AMS - Autarquia Municipal de Saúde de Apucarana (PR) — Prova 2021
A doença inflamatória pélvica (DIP) constitui uma das mais importantes complicações das infecções sexualmente tranmissíveis (IST) e um sério problema de saúde pública, sendo comum em mulheres jovens com atividade sexual desprotegida. Em relação à DIP é correto afirmar que:
Fatores de risco para DIP incluem condições socioeconômicas desfavoráveis, atividade sexual na adolescência, uso de tampões/duchas vaginais e vaginoses recorrentes.
A Doença Inflamatória Pélvica (DIP) é uma complicação grave de Infecções Sexualmente Transmissíveis (ISTs) e outras condições. É crucial reconhecer os fatores de risco para identificar pacientes vulneráveis e implementar medidas preventivas e de rastreamento, visando o diagnóstico e manejo precoce para evitar sequelas.
A Doença Inflamatória Pélvica (DIP) é uma síndrome clínica resultante da ascensão de microrganismos do trato genital inferior para o trato genital superior feminino. É uma das complicações mais sérias das infecções sexualmente transmissíveis (ISTs) e um problema de saúde pública significativo, afetando principalmente mulheres jovens sexualmente ativas. A DIP pode levar a sequelas reprodutivas graves, como infertilidade, gravidez ectópica e dor pélvica crônica. A fisiopatologia da DIP envolve a quebra da barreira protetora cervical, permitindo a ascensão de patógenos. Embora Chlamydia trachomatis e Neisseria gonorrhoeae sejam agentes etiológicos bem conhecidos, a maioria dos casos é polimicrobiana, envolvendo também bactérias associadas à vaginose bacteriana. O diagnóstico é essencialmente clínico, baseado em critérios maiores e menores, e a suspeita deve ser alta em mulheres sexualmente ativas com dor abdominal baixa ou pélvica, independentemente de história sexual recente, pois a ausência de sintomas clássicos não exclui a condição. O tratamento da DIP é empírico e visa cobrir os principais patógenos. A identificação e modificação dos fatores de risco, como condições socioeconômicas desfavoráveis, atividade sexual precoce, uso de duchas vaginais e vaginoses recorrentes, são cruciais para a prevenção. A educação em saúde sexual, o acesso a métodos contraceptivos de barreira e o rastreamento de ISTs são fundamentais para reduzir a incidência e as complicações da DIP.

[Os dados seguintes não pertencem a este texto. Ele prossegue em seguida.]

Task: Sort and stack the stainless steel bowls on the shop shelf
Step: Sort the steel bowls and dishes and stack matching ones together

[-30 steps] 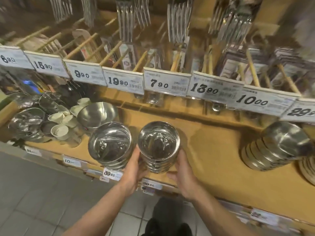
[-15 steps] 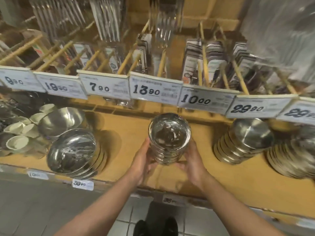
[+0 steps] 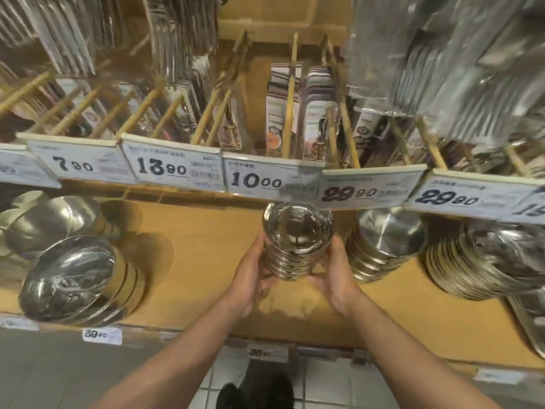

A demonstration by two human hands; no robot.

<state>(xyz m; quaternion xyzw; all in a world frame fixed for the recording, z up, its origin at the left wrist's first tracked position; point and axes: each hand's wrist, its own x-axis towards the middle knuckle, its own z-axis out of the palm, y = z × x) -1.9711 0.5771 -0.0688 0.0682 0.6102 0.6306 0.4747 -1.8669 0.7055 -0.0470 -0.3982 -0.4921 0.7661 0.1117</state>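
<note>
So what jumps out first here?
A stack of steel bowls at the centre, held from both sides by the left hand and right hand over the wooden shelf. More bowl stacks sit to its right, and price tags hang above.

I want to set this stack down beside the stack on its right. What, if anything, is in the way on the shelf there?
Nothing visible. Both hands, left hand and right hand, hold the small bowl stack, and the bare shelf board below it shows only shadow. The neighbouring stack stands close on the right, leaving a narrow gap.
</note>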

Os principais fatores de risco para DIP incluem condições socioeconômicas desfavoráveis, atividade sexual na adolescência, uso de tampões e duchas vaginais, e vaginites ou vaginoses recorrentes, além de infecções sexualmente transmissíveis.
A vaginose bacteriana altera o ambiente vaginal, favorecendo a proliferação de bactérias anaeróbias que podem ascender ao trato genital superior, contribuindo para a natureza polimicrobiana da DIP, mesmo na ausência de patógenos clássicos de IST.
A DIP não tratada ou recorrente pode levar a sérias complicações reprodutivas, como infertilidade tubária, gravidez ectópica, dor pélvica crônica e formação de abcessos tubo-ovarianos, impactando significativamente a qualidade de vida da mulher.